Председатель, невесело избоченясь, небрежно выставил ухо в сторону Супонькина, как бы предлагая тому кинуть в сию оттопыренную раковину то, что намеревался он сообщить.
— Ты бы эт-то… поосторожней на людях… насчет паезий разных. Агитацию разводишь при народе.
— Иди-ка ты, свет, знаешь куда?! — враз налился кровью и, как индюк, затряс увесистым красным носом Автоно Гоубев. — Указчик нашелся, понимаешь! Детишек пугай! Да такому свет-указчику да хрен за щеку! «При наро-о-оде…» Да я всею жись при народе, глиста курносая!
— Прищеми язык! Кому говорю! — схватился, сатанея, Супонькин за правую оттопыренную кобурой ягодицу.
Бухгалтерша Тараканова весело и в то же время отчаянно взвизгнула, как будто ее холодной водой окатили. Остальная публика, хоть и попятилась, глаз от начальства не отводила, с замиранием сердца наблюдала за происходящим, потому как — известное дело: председатель у них контуженый и в драку вступает без объявления войны. На него уже и протокол составляли, и выговор по линии партийной он имел за неуемность характера и «безответственное рукосуйство». И заменили бы его давненько, отстранив от должности в два счета, да вот беда: заменить не на кого. На бабу-вдову, на которой дом-семья висит? Ну и терпели… Якобы — до поры.

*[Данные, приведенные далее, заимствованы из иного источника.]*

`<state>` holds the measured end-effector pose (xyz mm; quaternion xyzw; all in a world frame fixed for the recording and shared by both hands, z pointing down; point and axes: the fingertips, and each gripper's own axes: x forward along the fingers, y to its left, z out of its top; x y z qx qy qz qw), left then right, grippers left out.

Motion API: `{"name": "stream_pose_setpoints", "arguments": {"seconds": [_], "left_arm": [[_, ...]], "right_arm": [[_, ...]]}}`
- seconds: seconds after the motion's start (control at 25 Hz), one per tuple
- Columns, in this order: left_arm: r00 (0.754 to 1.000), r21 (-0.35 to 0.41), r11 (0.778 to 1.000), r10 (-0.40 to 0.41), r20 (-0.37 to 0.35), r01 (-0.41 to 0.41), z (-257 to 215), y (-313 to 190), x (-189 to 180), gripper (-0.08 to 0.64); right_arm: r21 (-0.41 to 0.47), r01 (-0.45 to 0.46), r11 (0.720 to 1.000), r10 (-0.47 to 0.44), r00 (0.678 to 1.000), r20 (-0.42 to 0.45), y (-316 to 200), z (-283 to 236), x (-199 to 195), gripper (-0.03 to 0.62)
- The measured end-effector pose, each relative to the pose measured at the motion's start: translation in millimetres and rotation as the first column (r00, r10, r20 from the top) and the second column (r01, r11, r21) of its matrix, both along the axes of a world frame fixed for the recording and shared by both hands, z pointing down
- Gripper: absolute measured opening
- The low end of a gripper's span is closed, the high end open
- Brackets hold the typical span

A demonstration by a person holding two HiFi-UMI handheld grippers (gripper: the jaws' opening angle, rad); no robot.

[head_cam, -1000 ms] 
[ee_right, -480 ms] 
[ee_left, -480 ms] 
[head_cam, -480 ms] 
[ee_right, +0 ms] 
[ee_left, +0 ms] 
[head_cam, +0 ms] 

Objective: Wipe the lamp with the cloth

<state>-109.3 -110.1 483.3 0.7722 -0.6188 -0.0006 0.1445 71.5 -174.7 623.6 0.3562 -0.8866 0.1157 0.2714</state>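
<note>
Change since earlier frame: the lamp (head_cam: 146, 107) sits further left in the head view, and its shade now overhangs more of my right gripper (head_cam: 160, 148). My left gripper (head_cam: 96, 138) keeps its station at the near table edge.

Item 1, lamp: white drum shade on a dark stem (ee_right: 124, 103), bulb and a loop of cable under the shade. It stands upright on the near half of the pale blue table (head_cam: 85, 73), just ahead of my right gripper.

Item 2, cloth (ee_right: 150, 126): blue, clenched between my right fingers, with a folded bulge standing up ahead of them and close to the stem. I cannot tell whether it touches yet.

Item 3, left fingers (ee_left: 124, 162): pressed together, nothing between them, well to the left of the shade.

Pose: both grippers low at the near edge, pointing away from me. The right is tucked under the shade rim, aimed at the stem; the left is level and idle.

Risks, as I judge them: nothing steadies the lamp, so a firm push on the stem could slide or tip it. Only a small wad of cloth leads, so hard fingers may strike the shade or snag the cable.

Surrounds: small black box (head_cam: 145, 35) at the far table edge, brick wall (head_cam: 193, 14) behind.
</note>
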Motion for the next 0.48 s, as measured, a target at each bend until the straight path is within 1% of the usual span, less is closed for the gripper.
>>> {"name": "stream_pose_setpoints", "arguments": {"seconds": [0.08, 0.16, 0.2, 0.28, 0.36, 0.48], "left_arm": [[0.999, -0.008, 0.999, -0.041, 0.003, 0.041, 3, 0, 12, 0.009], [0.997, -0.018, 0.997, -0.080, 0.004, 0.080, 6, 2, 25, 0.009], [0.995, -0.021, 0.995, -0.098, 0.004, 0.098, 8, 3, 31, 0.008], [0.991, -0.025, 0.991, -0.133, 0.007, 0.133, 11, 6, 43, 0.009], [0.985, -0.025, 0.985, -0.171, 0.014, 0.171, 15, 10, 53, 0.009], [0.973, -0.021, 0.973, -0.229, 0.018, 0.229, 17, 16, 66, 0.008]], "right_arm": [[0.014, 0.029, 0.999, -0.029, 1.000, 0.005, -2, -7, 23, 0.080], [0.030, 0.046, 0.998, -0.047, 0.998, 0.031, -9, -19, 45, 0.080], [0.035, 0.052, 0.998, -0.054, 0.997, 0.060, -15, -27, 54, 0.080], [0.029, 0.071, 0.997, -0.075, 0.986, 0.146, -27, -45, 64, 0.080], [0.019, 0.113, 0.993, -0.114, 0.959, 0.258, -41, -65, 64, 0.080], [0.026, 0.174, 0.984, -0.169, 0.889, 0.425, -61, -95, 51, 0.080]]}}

А председатель Супонькина уже за подбитые ватой бутафорские плечи кителя берет и сперва мелко, сдержанно, а затем все размашистей трясти начинает.
И тут опять учитель не выдерживает, не в свое дело лезет. Берется этих двух нервных людей мирить-разнимать, друг от друга отслаивать. И, естественно, председатель первому ему, учителю, по уху норовит отпустить. Кабы не Шубин, приземистый, на шкаф похожий, у которого спина и руки будто от Ильи Муромца достались, так они не соответствовали коротким ногам, закованным, словно в сталь блестящую, в начищенный хром сапожек, — кабы не этот разудалый человек в сапогах гармошкой, напоминавших пружины от матраса, на которых он, высоко подпрыгнув, перехватил председателя и сразу же оттеснил его своей автобусной спиной туда, за пенек, в глубь леса, — кабы не он, неизвестно, какой водой пришлось бы заливать молнию, выпущенную председателем из своего, как туча почерневшего за годы войны, грозового сердца.

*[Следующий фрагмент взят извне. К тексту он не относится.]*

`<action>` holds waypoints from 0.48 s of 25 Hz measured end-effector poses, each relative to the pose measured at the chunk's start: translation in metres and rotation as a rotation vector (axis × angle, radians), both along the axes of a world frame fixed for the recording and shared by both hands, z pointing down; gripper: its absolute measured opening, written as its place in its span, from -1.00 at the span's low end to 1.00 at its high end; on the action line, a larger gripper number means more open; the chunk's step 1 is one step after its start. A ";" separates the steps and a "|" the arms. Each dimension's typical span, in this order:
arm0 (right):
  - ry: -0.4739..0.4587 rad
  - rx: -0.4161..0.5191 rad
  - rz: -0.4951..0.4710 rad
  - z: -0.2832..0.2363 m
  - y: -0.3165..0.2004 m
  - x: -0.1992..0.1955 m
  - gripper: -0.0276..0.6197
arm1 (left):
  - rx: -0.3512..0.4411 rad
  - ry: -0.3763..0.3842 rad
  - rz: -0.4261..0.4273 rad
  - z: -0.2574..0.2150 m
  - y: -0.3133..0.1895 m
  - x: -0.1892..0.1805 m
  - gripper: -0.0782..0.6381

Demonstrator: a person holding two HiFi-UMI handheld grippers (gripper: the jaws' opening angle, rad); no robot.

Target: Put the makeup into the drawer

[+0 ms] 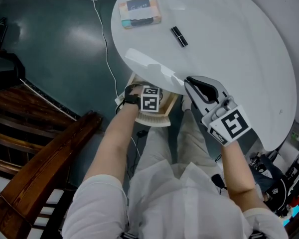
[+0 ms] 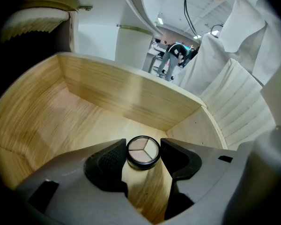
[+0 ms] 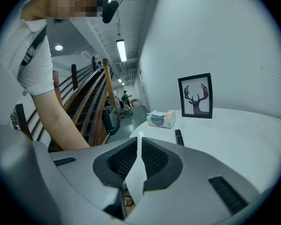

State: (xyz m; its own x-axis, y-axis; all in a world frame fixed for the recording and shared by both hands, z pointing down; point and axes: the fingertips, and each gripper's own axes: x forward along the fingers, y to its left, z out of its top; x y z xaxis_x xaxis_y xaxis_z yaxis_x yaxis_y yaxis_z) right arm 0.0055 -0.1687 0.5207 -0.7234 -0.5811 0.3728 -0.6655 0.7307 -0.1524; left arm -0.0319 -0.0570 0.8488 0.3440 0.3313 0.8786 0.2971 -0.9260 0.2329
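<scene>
L gripper (image 2: 143,147) pinches the compact (image 2: 143,152) right at its jaw tips, one pad on each side, low centre of the L gripper view. Compact is round w/ a black rim, lid-less face up, three wedge pans in beige, pink and pale cream tones. It hangs inside the drawer (image 2: 131,93), above the floor near the right-hand corner; can't tell if it touches the wood. Drawer is light wood, plain walls, and only the compact shows in it. In the head view the drawer (image 1: 165,114) sticks out under the near edge of the white round table (image 1: 229,49), centre frame.

R gripper (image 3: 139,149) has jaws pressed nearly together w/ a thin slit, nothing betw them, over the table edge. On the table: black lipstick (image 1: 179,36) upper centre, tissue pack (image 1: 139,12) top left, framed deer pic (image 3: 195,95).
</scene>
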 end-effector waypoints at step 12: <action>0.004 0.002 0.000 -0.005 0.002 0.004 -0.88 | 0.007 0.028 -0.070 -0.017 -0.008 0.005 0.01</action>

Разошлись молча. Первым, выкарабкавшись из объятий Автонома, сложив руки пониже спины и подняв, как забрало от старинного шлема, козырек фураньки, с независимым видом вышел из леса Супонькин. За ним потянулись остальные. Когда в ближайших кустах, за ольхой-ракитой, за крушиной-орешником, перестала просматриваться огневая, дергающаяся фигура Автонома, учитель подошел к старику Бутылкину, каким-то чудом удержавшемуся на пеньке, полностью отрезвевшему, но все еще вялому на ноги и потому неподвижному.
— Яков Иванович, миленький… Павлушу моего…
Старик приподнял от груди голову. Бороденка его от долгого сплющивания загнулась чуть в сторону, и выражение лица получалось теперь лукавое, насмешливое.
— Видел, Ляксеич, Павлушку. Но… сумлеваюсь. Не помстилось ли? Кажись, балакали с им… И в то же время — как во сне.
— А про диверсантов откуда?
— И про диверсантов оттуда. Подь-ка сюда, — заговорщицки поманил Бутылкин, заставив учителя склониться над пнем. — Убегли диверсанты. От греха подальше. Твой то есть Пашка с энтим Грузденышем… Только я — вот те хрест! — ничего не видел. Так что и успокойся, коли што: не видел! Ни сном ни духом… И вся недолга. Хоть в бане парь заново, — подмигнул Бутылкин внимательно.
Алексею Алексеевичу входить с Бутылкиным в «нелегательные» потайные отношения не хотелось. Подмигиваний его он не принял. И все же тревога за неудобного, трудного, беглого, необузданного и очень родного, нужного ему сына не позволяла отмахнуться от сведений, которыми будто бы располагал Яков Иванович.